Whether you have to give one or get one, insulin shots and finger pokes for blood glucose (blood sugar) checks are no fun.

You might feel scared, anxious or guilty about giving your child a shot or checking blood glucose but remember, your child takes their cues from you, so take a few deep breaths, relax and be assured that it gets easier — for both you and your child.

Insulin Saves Lives

Don't think of it as sticking your child and causing pain, think of it as saving his life. Blood glucose checks, insulin shots, pump infusions and other treatments keep your child healthy. These are non-negotiable pokes.

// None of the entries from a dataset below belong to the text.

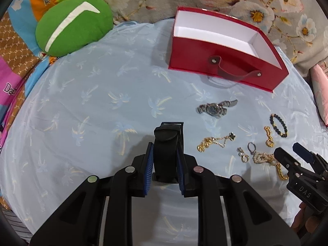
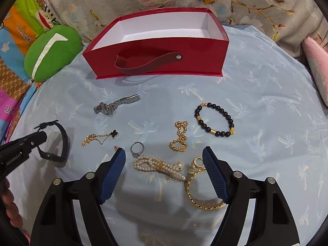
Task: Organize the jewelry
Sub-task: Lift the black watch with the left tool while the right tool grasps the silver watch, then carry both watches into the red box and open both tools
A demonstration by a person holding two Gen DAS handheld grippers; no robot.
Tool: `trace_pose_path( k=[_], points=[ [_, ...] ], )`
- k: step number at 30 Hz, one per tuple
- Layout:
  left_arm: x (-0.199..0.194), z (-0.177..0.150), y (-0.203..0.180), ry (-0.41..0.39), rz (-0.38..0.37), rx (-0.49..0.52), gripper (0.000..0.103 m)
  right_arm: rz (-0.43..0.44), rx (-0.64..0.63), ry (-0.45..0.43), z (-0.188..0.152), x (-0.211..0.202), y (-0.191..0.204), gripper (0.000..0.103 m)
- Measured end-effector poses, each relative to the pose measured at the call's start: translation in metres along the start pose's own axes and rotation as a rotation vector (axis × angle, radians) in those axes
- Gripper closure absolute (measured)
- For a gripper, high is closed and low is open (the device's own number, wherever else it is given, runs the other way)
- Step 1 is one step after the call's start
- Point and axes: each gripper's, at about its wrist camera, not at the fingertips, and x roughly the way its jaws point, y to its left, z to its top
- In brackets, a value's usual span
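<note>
Left claw (image 1: 165, 160) clamps the black watch (image 1: 167, 141), hiding its face; right claw (image 2: 164, 164) gapes above the pearl bracelet (image 2: 158, 167).

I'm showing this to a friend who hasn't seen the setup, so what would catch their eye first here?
Probably the open red box, white and empty inside, at the back of the pale blue cloth. Next, the jewelry spread in front of it: a black bead bracelet, a pearl bracelet and a silver watch. The left hand-held gripper grips a black watch, while the right hand-held gripper is open over the pearls.
</note>
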Motion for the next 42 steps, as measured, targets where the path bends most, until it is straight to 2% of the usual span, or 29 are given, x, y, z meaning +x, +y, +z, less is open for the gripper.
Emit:
trace_pose_path(
  k=[2, 9, 14, 20, 22, 24, 27, 30, 34, 42],
  points=[
    [-0.004, 0.005, 0.002, -0.017, 0.002, -0.008, 0.083, 0.024, -0.013, 0.003, 0.006, 0.004, 0.005, 0.029],
    [-0.014, 0.016, 0.013, -0.050, 0.010, -0.025, 0.083, 0.112, -0.105, 0.011, 0.032, 0.033, 0.046, 0.050],
    [-0.007, 0.021, 0.022, -0.039, 0.021, -0.044, 0.083, 0.141, -0.170, 0.019, 0.048, 0.056, 0.075, 0.056],
    [0.002, 0.021, 0.029, -0.025, 0.027, -0.052, 0.083, 0.146, -0.193, 0.057, 0.058, 0.082, 0.085, 0.061],
    [0.005, 0.022, 0.030, -0.021, 0.027, -0.052, 0.083, 0.151, -0.194, 0.067, 0.058, 0.087, 0.086, 0.066],
    [0.007, 0.021, 0.031, -0.017, 0.027, -0.054, 0.083, 0.156, -0.194, 0.078, 0.058, 0.092, 0.087, 0.080],
    [0.011, 0.021, 0.032, -0.010, 0.028, -0.055, 0.083, 0.174, -0.183, 0.089, 0.057, 0.097, 0.087, 0.090],
    [0.013, 0.020, 0.032, -0.005, 0.024, -0.057, 0.083, 0.190, -0.178, 0.082, 0.055, 0.097, 0.086, 0.095],
    [0.012, 0.019, 0.031, -0.004, 0.021, -0.050, 0.083, 0.200, -0.157, 0.069, 0.054, 0.089, 0.081, 0.095],
    [0.005, 0.020, 0.020, -0.017, 0.005, -0.027, 0.083, 0.174, -0.085, 0.013, 0.050, 0.047, 0.052, 0.095]
  ],
)
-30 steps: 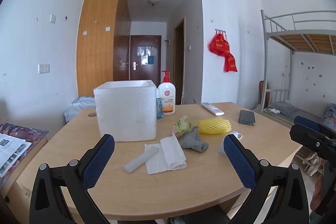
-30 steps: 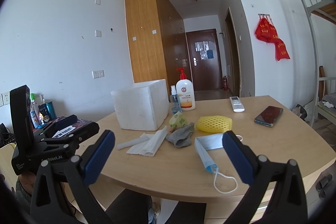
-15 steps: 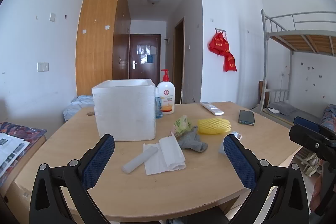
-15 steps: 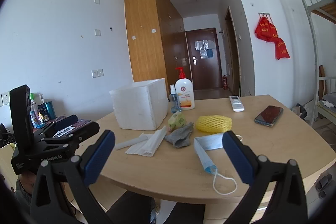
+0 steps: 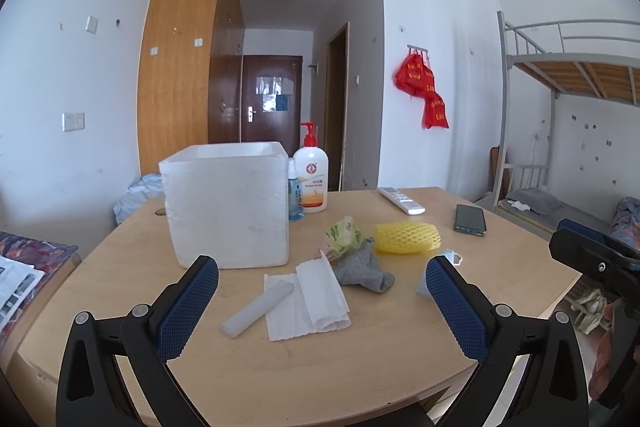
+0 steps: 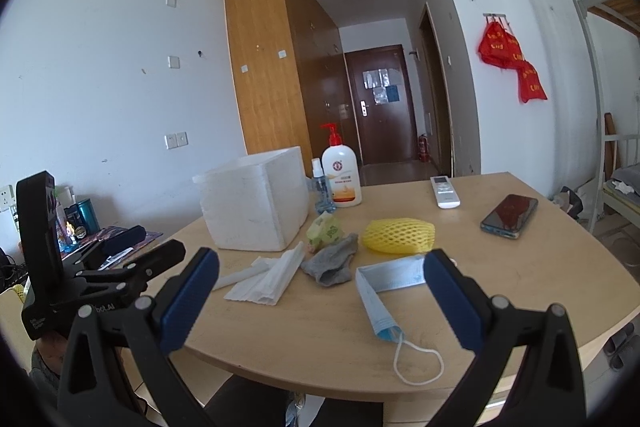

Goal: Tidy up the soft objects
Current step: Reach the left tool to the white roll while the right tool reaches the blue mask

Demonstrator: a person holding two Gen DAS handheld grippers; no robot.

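Several soft things lay in a loose row across the near half of the table point(image 5: 280, 379), right of the foam box point(image 5: 228, 207): tissue point(image 5: 316, 299) and sock point(image 5: 362, 271) ahead of the left gripper point(image 5: 322, 307), mask point(image 6: 390, 281) with its long axis running near-to-far just ahead of the right gripper point(image 6: 320, 301). Both grippers hovered short of the table edge, jaws spread wide and holding nothing. By my judgement the right gripper was nearer the mask, the left nearer the tissue.

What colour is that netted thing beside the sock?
Yellow foam net, clearest in the right wrist view.
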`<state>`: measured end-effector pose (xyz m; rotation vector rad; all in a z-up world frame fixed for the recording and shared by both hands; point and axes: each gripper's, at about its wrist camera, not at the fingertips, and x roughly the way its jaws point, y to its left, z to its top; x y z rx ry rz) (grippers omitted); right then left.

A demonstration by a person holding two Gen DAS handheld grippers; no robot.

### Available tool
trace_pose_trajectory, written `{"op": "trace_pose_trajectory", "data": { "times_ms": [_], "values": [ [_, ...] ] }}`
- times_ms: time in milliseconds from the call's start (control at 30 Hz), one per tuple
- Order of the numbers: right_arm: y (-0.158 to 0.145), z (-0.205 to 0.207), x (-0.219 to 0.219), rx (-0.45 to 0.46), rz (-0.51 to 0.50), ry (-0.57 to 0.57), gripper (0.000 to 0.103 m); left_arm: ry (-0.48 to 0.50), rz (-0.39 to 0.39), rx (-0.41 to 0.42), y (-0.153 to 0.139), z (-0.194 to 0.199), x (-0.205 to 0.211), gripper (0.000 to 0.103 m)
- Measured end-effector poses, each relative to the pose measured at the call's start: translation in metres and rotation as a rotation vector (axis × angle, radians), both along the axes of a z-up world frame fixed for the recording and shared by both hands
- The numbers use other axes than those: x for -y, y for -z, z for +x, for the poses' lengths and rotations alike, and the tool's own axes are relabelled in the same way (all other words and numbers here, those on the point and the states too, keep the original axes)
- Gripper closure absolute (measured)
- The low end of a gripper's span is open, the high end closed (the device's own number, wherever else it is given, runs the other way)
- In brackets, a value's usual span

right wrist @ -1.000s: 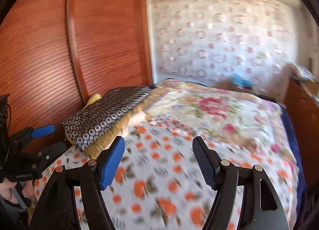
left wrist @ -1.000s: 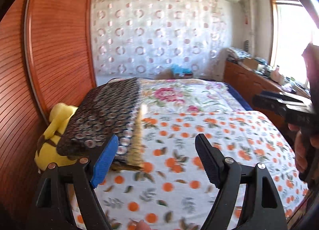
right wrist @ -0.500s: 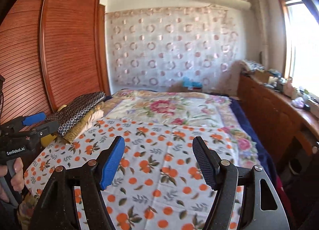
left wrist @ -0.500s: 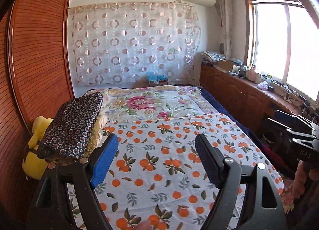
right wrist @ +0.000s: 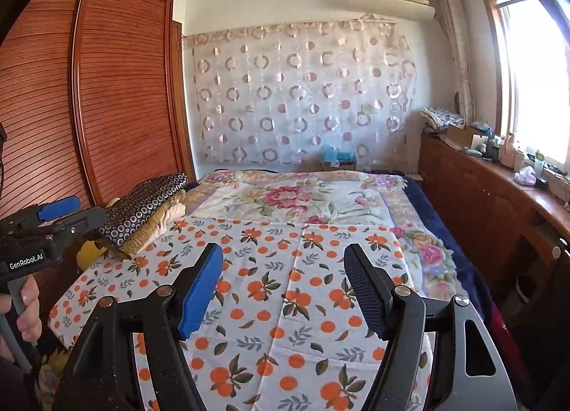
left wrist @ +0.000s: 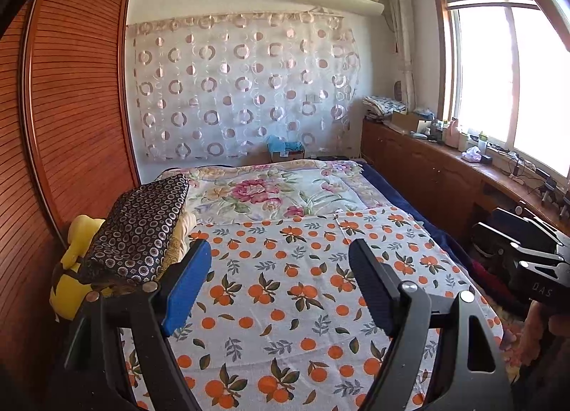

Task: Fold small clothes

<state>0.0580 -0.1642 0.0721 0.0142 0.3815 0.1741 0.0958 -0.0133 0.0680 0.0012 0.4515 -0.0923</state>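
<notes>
The folded clothes (left wrist: 142, 229) sit stacked at the bed's left edge beside the wardrobe (left wrist: 71, 108), dark ring-print piece on top, resting partly on a yellow plush toy (left wrist: 71, 268). Both grippers — left gripper (left wrist: 281, 282) and right gripper (right wrist: 283, 290) — hover spread wide and empty over the orange-print sheet (left wrist: 302, 304). A careless reach could likely topple the stack — its base looks uneven.

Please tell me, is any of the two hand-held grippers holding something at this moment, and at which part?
Nothing is held. The left hand-held gripper and the right hand-held gripper are both open, above the orange-print cloth on the bed, with nothing between the fingers.
</notes>
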Motion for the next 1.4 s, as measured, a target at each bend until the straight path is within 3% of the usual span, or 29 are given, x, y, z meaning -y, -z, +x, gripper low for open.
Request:
{"op": "trace_pose_trajectory", "data": {
  "times_ms": [1400],
  "values": [
    [0.011, 0.014, 0.034, 0.02, 0.015, -0.03, 0.031, -0.008, -0.009, -0.007, 0.01, -0.002, 0.0, 0.023]
  ]
}}
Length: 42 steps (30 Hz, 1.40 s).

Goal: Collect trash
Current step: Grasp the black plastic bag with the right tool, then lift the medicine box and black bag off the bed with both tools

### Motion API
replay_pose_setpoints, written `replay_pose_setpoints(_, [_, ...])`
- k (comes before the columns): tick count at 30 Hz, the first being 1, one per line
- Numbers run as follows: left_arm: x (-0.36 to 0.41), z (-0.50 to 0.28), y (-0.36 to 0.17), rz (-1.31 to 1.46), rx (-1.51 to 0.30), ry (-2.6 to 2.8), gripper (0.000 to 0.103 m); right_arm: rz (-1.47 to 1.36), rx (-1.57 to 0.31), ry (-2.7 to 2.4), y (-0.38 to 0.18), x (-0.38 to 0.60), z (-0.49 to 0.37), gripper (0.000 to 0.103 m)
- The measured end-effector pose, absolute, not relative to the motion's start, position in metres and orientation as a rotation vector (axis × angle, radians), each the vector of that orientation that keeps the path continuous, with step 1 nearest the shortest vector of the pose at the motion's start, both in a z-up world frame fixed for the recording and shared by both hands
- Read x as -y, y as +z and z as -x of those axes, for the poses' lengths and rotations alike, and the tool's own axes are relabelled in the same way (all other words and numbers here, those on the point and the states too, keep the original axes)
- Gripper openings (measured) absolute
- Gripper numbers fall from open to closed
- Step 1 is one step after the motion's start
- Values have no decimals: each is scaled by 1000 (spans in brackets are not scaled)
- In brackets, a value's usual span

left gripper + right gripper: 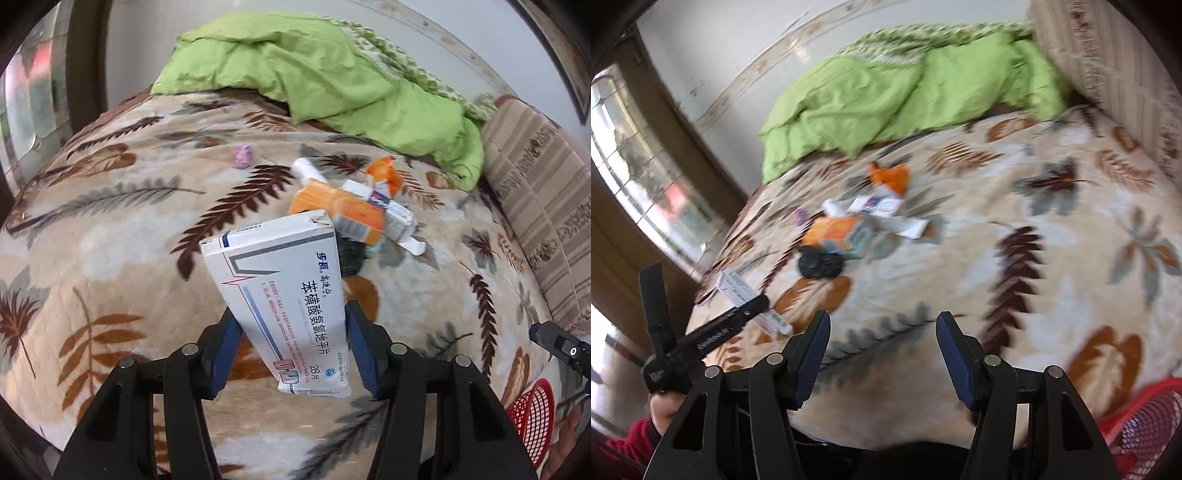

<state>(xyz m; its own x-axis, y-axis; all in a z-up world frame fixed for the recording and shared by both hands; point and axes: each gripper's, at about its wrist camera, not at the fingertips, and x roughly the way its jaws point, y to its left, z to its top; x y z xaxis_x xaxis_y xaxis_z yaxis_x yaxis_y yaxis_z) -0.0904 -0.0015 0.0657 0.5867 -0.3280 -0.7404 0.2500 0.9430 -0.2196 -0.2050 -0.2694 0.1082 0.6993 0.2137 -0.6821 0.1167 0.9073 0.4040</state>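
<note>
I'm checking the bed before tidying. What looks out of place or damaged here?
A heap of litter lies mid-blanket: orange packets, small boxes, a tube, something black. A pink scrap sits apart. The white medicine box in the left hand-held gripper has a torn top corner.

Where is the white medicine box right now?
In the left wrist view the white medicine box is centre frame, held between the left gripper pads above the leaf-patterned blanket, just in front of the pile of orange packets.

Leaf-patterned bed [110,229], daylit window [639,177]
</note>
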Motion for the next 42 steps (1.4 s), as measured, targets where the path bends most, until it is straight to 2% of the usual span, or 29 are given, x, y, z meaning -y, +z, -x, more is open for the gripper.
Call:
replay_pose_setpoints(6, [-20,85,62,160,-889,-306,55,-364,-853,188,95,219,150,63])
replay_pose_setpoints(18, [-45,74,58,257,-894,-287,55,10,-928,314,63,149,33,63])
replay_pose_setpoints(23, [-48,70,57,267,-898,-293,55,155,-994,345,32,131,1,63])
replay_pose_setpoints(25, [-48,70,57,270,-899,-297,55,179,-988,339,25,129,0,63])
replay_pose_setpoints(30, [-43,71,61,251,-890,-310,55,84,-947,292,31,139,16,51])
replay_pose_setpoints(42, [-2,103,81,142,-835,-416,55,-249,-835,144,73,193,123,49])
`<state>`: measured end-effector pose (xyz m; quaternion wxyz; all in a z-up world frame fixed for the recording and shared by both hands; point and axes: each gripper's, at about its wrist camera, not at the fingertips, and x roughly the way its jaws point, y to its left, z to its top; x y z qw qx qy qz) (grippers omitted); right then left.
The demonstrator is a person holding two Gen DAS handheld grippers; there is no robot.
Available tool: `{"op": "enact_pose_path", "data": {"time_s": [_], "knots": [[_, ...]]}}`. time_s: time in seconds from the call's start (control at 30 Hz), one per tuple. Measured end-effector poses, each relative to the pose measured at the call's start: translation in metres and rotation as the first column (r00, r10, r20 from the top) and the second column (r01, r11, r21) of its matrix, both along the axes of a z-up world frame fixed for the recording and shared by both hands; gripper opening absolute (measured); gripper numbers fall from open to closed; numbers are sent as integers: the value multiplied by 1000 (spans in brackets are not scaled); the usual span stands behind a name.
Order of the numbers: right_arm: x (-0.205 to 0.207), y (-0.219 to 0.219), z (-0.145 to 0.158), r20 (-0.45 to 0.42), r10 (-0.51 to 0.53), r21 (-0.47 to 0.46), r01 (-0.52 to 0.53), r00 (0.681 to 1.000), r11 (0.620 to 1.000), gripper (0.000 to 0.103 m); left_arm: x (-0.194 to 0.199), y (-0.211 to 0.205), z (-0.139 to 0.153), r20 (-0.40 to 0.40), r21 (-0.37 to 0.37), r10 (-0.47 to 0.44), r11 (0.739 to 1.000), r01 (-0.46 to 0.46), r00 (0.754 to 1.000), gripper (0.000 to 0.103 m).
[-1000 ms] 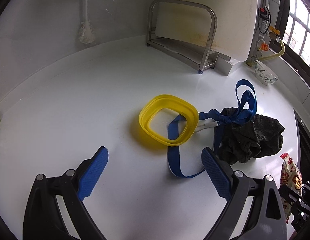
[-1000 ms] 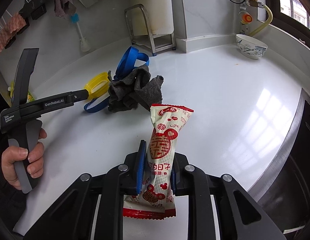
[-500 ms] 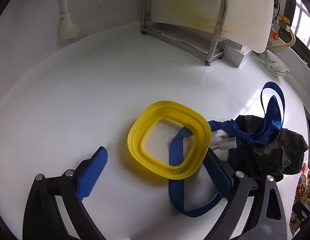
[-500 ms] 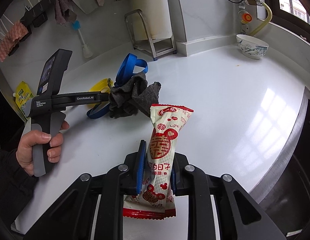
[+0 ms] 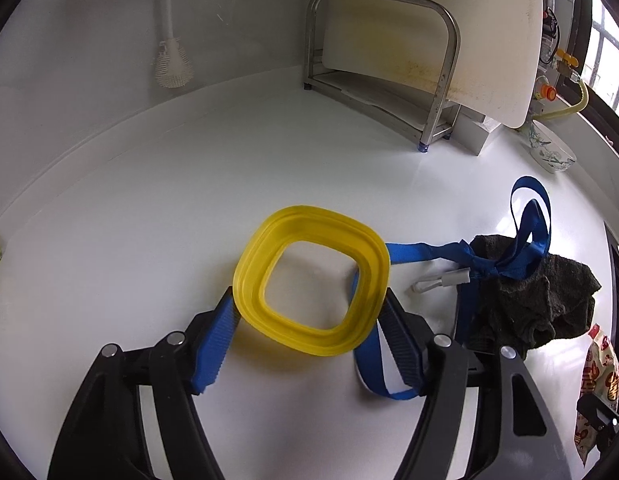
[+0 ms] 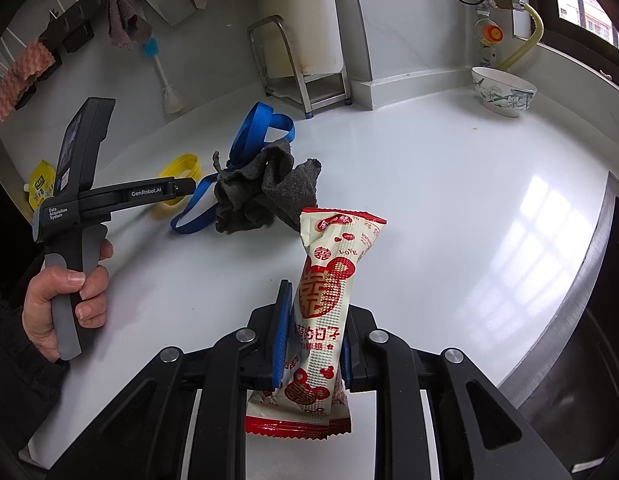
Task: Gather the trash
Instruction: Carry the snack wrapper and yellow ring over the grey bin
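A yellow plastic ring (image 5: 311,280) lies on the white counter (image 5: 189,200). My left gripper (image 5: 309,304) has closed in on it, and its two blue pads (image 5: 213,344) touch the ring's near sides. A blue strap (image 5: 421,250) runs under the ring to a dark grey rag (image 5: 537,304). The ring (image 6: 181,168), strap (image 6: 257,124) and rag (image 6: 265,188) also show in the right wrist view. My right gripper (image 6: 313,336) is shut on a red and white snack wrapper (image 6: 329,292), held upright above the counter.
A steel rack (image 5: 389,60) with a white board stands at the back. A brush (image 5: 171,52) hangs on the wall. A patterned bowl (image 6: 503,90) sits at the far right. A yellow packet (image 6: 39,184) lies at the left. The counter edge (image 6: 569,300) curves along the right.
My left gripper has moved forward to the yellow ring and its jaws have narrowed onto the ring's sides. My right gripper stays still with the wrapper.
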<state>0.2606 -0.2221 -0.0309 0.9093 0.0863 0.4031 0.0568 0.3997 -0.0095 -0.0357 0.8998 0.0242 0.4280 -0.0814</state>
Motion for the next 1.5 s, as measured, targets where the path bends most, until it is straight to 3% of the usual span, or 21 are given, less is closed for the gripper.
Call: {"op": "enact_pose_path", "data": {"time_s": [0.33,0.73,1.2,1.5], "knots": [[-13,10,6,-9,17,-17,-17,1000,1000,20,-74,17,28,111,87,42,995,-52,993,68],[-78,22,31,19,-9,-17,9,1000,1000,20,-176,29,62,134,15,27,999,-29,991,68],[-211,27,20,28,-86,73,84,996,994,20,-312,20,54,141,-6,-22,1000,23,990,68],[-276,14,-16,-30,-121,108,123,992,986,20,-368,-15,30,130,-20,-77,997,80,989,68]]}}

Remind yourself that when your grandparents were young — before 1923 — these life-saving treatments weren't available for kids with diabetes. When it was discovered, families like yours called insulin a medical miracle!

Relax and It'll Hurt Less

  • Take deep breaths and exhale slowly.
  • Give your child bubbles to blow before and during the shot to help him breathe deeply.
  • Sing a favorite song or tell a silly joke.
  • Play pretend doctor. Let your child give a pretend shot to his stuffed animal — or to you — first.
  • Talk about the best thing that happened that day.
  • Don't stall — getting it over means getting on with some fun!
  • Kiss the site before and after — then give each other a big hug.
  • Praise your child for being so brave.

Build Confidence

  • Practice. Your diabetes care team will help you practice preparing shots and infusion sites, and checking blood glucose levels. Ask them if you can practice by giving yourself a shot of saline (salt water). DO NOT practice with insulin. You'll see it's not so bad!
  • Know your options. Ask your doctor about short needle insulin syringes or insulin pens, and less painful blood glucose meters. These can be less scary and painful for your child.
  • Change lancets often. Fresh lancets hurt less than used lancets that get duller with each use. Use a new one each time.
  • Involve your child or be involved in their care. If your child is young, let him pick the finger or site and count down so they feel part of the team. If your child is older, sit with him and help him to relax. Supervise in a subtle way by soothing with a loving touch or conversation while you watch. Provide positive feedback and guidance on the least painful way to do it. Once they've got it down, try not to hover.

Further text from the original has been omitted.